Five Key Factors for Enterprises to Implement a Public Cloud Migration Strategy

Summary: A nightmare public cloud migration can be a cause for sleepless nights for enterprise managers. No one wants to see everything collapse during the migration process, but it’s a reality that has severely impacted many companies.

When businesses undergo a nightmare migration, the results can be devastating:

  • Angry customers unable to log into their accounts
  • Compliance violations
  • Lost archives and old data
  • Introduced errors and configuration mistakes

Of course, the migration process is not always perfect, especially without a comprehensive plan and public cloud migration strategy. Having a pre-established strategy can alleviate stress and simplify post-migration cleanup for the team. Here are five key factors:

  1. Performance Planning

To improve performance, enterprises must understand their current performance. Start by establishing baseline performance metrics and identifying the key performance indicators (KPIs) for workloads. This will help identify areas for improvement and properly scale the cloud deployment.

For example, assess current bottlenecks (such as storage and computing power). Consider how these bottlenecks affect workload performance and how they can be improved by providing resources in the cloud. After migration, performance data may change, but it is important to understand the current situation. During the migration process, this understanding will help optimize and provide quantitative improvements.

  1. Convert Workloads to Cloud-Native

An evolutionary mindset is crucial for successful cloud migration. Since migrations can take one to two years, technologies and requirements may change, and additional changes may be necessary. In some respects, the migration is never truly complete.

Think of migration as part of an ongoing evolution. Adopting a mindset of continuous improvement can help enterprises adapt to these changes and encourage their teams to embrace new concepts and services in the public cloud.

  1. Ensure Resilience

It is important to test systems during the migration and minimize downtime to levels acceptable for end users. While internal users of applications may be satisfied with temporary workarounds during downtime, enterprise customers will quickly abandon the service in favor of more resilient solutions from competitors.

Understanding how workloads are currently configured for high availability and resilience in case of failure is crucial. This knowledge won’t map directly to the cloud, and enterprises will need to update configurations to fully leverage possible improvements and close any gaps.

  1. Workload Selection

Workload selection mainly involves prioritizing and migrating the right workloads at the right time. In other words, which workloads should remain on-premise, which should be migrated first, and in what order should the migration occur?

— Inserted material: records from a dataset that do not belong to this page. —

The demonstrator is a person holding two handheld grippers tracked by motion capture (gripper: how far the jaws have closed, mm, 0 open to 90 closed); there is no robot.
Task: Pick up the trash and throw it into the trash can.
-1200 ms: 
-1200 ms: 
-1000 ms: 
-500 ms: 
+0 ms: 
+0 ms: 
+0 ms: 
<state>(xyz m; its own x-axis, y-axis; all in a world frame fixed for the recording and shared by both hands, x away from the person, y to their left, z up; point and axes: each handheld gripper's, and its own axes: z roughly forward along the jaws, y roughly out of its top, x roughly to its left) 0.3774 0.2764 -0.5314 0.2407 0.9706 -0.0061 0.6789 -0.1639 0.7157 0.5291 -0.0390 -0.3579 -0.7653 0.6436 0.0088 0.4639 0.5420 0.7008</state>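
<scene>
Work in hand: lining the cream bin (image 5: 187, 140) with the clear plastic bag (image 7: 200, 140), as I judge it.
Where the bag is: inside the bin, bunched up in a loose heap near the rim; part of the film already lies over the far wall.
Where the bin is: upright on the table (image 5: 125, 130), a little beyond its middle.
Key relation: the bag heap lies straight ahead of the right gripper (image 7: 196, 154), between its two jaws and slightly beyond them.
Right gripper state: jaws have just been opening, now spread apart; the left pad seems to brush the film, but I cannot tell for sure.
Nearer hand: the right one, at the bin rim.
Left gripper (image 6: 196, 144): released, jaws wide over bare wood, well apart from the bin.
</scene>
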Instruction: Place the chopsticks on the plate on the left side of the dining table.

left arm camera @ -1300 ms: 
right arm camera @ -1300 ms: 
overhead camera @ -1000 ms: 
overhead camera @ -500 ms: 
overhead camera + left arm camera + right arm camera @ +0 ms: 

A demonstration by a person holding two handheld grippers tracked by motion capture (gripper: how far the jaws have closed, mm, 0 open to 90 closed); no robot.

Enterprises need to answer these questions before starting the migration process.

While it may be tempting to move the most critical workloads first, this could be the most complex scenario with multiple confounding factors. Instead, choose simpler, less critical workloads for the first migration, and increase complexity in subsequent attempts.

  1. Pilot Migration

Running a small, quick migration as a test or pilot can help businesses identify successful strategies and methods. It is important to choose the right small projects for this initial migration phase. During this process, be sure to closely monitor the migration—services like AWS Migration Hub will help enterprises track the process.

A solid migration plan can significantly increase the chances of a smooth and successful transition to the cloud. If a company is developing a public cloud migration strategy and wants to avoid a migration nightmare, it must ensure it leverages these five key elements.